Sorti en 2015, Everest racontait la catastrophe réelle de 1996 sur le toit du monde. Un gros film IMAX, solide et pourtant un peu effacé des mémoires.
En bref
- Everest fête ses 11 ans
- Le film adapte la catastrophe de 1996
- Succès solide, mémoire étonnamment faible
Onze ans après, Everest reste un cas curieux. Le film a marché, la critique l’a plutôt soutenu, et pourtant il n’occupe pas la même place dans la mémoire pop que d’autres gros spectacles des années 2010. C’est d’autant plus frappant qu’il cochait beaucoup de cases du grand film de salle, avec IMAX 3D, casting XXL et vraie ambition visuelle.
Un gros film de montagne, pas vraiment un simple véhicule pour Jake Gyllenhaal
On pourrait croire à un film porté par Jake Gyllenhaal.

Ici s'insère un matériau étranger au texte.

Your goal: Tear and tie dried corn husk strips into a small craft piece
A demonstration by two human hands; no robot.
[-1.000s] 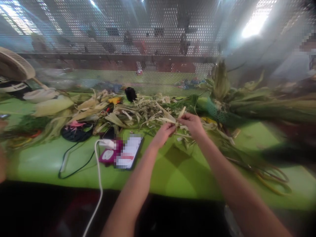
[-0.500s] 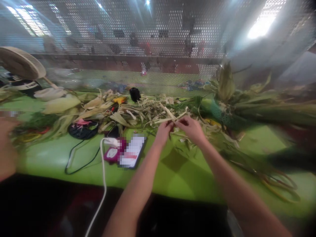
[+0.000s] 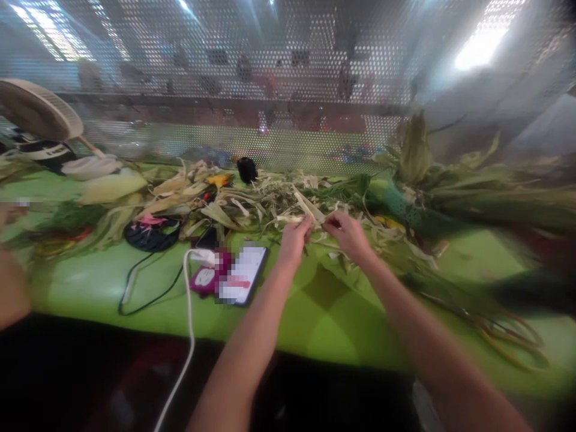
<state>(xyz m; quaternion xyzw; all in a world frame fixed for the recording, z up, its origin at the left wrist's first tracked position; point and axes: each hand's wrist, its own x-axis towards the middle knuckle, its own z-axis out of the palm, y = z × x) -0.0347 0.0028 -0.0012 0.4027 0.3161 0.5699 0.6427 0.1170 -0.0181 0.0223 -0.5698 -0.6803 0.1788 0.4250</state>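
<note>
My left hand point(image 3: 293, 241) pinches a pale husk strip point(image 3: 309, 205) between thumb and fingers. My right hand point(image 3: 351, 235) is just beside it, its fingertips drawn together near the strip's close end; whether they grip it, I cannot tell. The strip lies ahead of my fingertips, its long axis slanting from far left to near right, so the close end sits between my two hands, seemingly nearer the left. Beyond it, a heap of dried leaves point(image 3: 276, 195) crowds the way forward. Towards me, green tabletop point(image 3: 324, 327) stretches down to its front edge. A phone point(image 3: 245, 273) lies left of my left wrist; to the right, beyond my right hand, stands a green basket point(image 3: 398, 201)
</note>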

En réalité, pas vraiment. Il y incarne Scott Fischer, un des chefs d’expédition, mais Everest fonctionne surtout comme un film choral, dominé par la rudesse de la montagne elle-même.
Autour de lui, on retrouve Jason Clarke en Rob Hall, Josh Brolin, John Hawkes, Naoko Mori, Michael Kelly, Emily Watson et Robin Wright. Le vrai centre du film, c’est ce groupe coincé dans une descente qui bascule. Et cette sensation de vulnérabilité absolue, le genre de tension physique que le cinéma de survie réussit quand il vous fait sentir le froid presque à travers l’écran.
Une histoire vraie trop brutale pour être traitée à moitié
Le film adapte la catastrophe de l’Everest des 10 et 11 mai 1996. Huit alpinistes ont perdu la vie, piégés par une tempête violente alors qu’ils redescendaient du plus haut sommet du monde.
Baltasar Kormákur, le réalisateur islandais, voulait garder ce lien avec le réel le plus fort possible. Son idée était simple, filmer un maximum d’éléments physiquement avant de recourir aux effets numériques. Et ça se voit. Le tournage s’est réparti entre le Népal et les contreforts de l’Everest, les Alpes italiennes, les studios Cinecittà à Rome et Pinewood au Royaume-Uni. Résultat, une matière visuelle bien plus concrète que dans pas mal de films-catastrophes de studio.
Un scénario signé par deux plumes qui savaient adapter le réel
Le script était entre les mains de William Nicholson et Simon Beaufoy. Le premier venait notamment de Gladiator, de Les Misérables version 2012 et de Unbroken. Le second avait déjà signé The Full Monty, Slumdog Millionaire et l’adaptation de 127 Hours.
Bon, ce détail compte. Parce que Everest ne partait pas d’un livre ici, mais d’un drame réel déjà très documenté. Il fallait donc transformer des faits connus en thriller de survie sans perdre la dimension humaine.
Succès réel, souvenir plus fragile
Présenté d’abord à la Mostra de Venise, Everest est sorti en exclusivité IMAX 3D le 18 septembre 2015, avant une sortie large le 25 septembre. Le film a rapporté environ 203 millions d’euros (221,3M$) pour un budget d’environ 60 millions d’euros (65M$).
Côté accueil, c’était solide aussi, avec 73 % sur Rotten Tomatoes et des critiques saluant son réalisme et sa photographie IMAX. Mais il n’est jamais devenu un phénomène durable. Il a bien refait surface en mars 2025 en prenant la tête des classements sur Netflix. Comme quoi certains films ont une deuxième vie. Et parfois, elle dit beaucoup de notre époque, qui redécouvre en streaming des œuvres pensées, au départ, pour vous écraser en salle.